Not to mention, it’s super-insulting to Poland. Like, you Jews need to be punished, so why not go back to that shit-hole country you people came from?
As it happens, my ancestors did come from Poland. (As well as Germany, Prussia and Hungary.)
All of my grandparents, (and two of my great-grandparents,) were born in the US. But all of the relatives they left behind, in the Old Country, were murdered by the Nazis.
The slate was wiped clean.
In Poland, the numbers were horrifying.
Something like 3 million Jews killed, out of a pre-war population of 3.1 million. (And the Jews that survived were dispersed.)
Before the Germans invaded, Jews made up 10% of Poland’s population, and had lived there for 1000 years.
1000 years!
Then they were gone.
These days, a generation of Poles has lived and died in a country without many Jews at all.
I wondered, what would such a place be like?
As it happens, I was invited into an art exhibition at a Krakow museum a few years ago.
(There was a bit of lead time.)
It opened in the spring of 2024 at MOCAK, and by last summer, I couldn’t get the protestors chants out of my head.
“Go Back to Poland!”
When the museum sent me an exhibition catalogue, and I realized how lovely the show was, I decided I was going to take the protestors up on their challenge.
Go Back to Poland?
Sure, why not?
Let’s see what the place is like.
Over eight days in Poland meeting artists and curators, as well as spending hours alone, walking the streets, I found myself enthralled.
From a vibe check standpoint, I loved Poland.
It was so chill. And thriving!
Beautiful and clean, sure, but I felt a live-and-let-live energy in the streets, not unlike the Netherlands. (But with a strong Catholic spine, hence the pronounced societal conservatism.)

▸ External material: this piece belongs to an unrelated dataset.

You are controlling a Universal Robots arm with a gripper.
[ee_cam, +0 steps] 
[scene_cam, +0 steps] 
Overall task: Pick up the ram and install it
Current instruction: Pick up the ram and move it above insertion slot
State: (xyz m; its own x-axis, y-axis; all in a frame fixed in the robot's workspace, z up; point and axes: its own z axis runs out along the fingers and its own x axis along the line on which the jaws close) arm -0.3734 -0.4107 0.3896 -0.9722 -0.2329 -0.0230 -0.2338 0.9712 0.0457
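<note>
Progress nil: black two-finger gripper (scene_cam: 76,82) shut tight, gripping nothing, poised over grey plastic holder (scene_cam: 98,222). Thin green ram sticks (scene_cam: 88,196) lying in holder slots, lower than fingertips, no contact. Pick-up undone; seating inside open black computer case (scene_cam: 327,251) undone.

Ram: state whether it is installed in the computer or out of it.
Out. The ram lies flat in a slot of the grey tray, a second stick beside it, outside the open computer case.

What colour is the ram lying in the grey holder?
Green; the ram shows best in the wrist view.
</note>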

In order to be systematic, I visited Krakow, Warsaw and Gdansk, the three major cities of the south, center, and north of Poland.
Did I feel comfortable there, as a Jew?
Absolutely.
I loved the place.
But I did find it odd that there was so little left, after 1000 years of Jewish experience.
Cemeteries. To be expected.
I saw a synagogue in Krakow, and one of its signs had been vandalized.
I saw a guy in Warsaw wearing a yarmulke.
And I felt like an animal in a zoo, in the Polin (Jewish) Museum in Warsaw, because the history was told with the end point known.
Jews used to live in Poland.
But then they all got exterminated.
The end.
Not a good feeling. (Though the exhibits are top notch.)
It’s impossible to discuss this subject, the aftermath of ethnic cleansing, without acknowledging that Israel, the Jewish country, is currently in the midst of doing just that to the Palestinian people in Gaza.
By all accounts, they’ve destroyed the country, and killed or starved so many people. And by many accounts, Israeli right wing politicians seek to remove the Gazan population and rebuild - turning the enclave into a high-end, Israeli tourist destination - which is tantamount to ethnic cleansing.
The trauma cycle continues...
I returned to Poland again in 2025, and have begun to interview other American Jews who’ve been to Poland, to see what their experience was like?
Did they also feel right at home, as I did?
Or was it painful for them?
Did they lose any known relatives in the Holocaust, or was it only a nameless wave of ancestors, as it was for me?
I also plan to interview Poles, to see how they feel about it.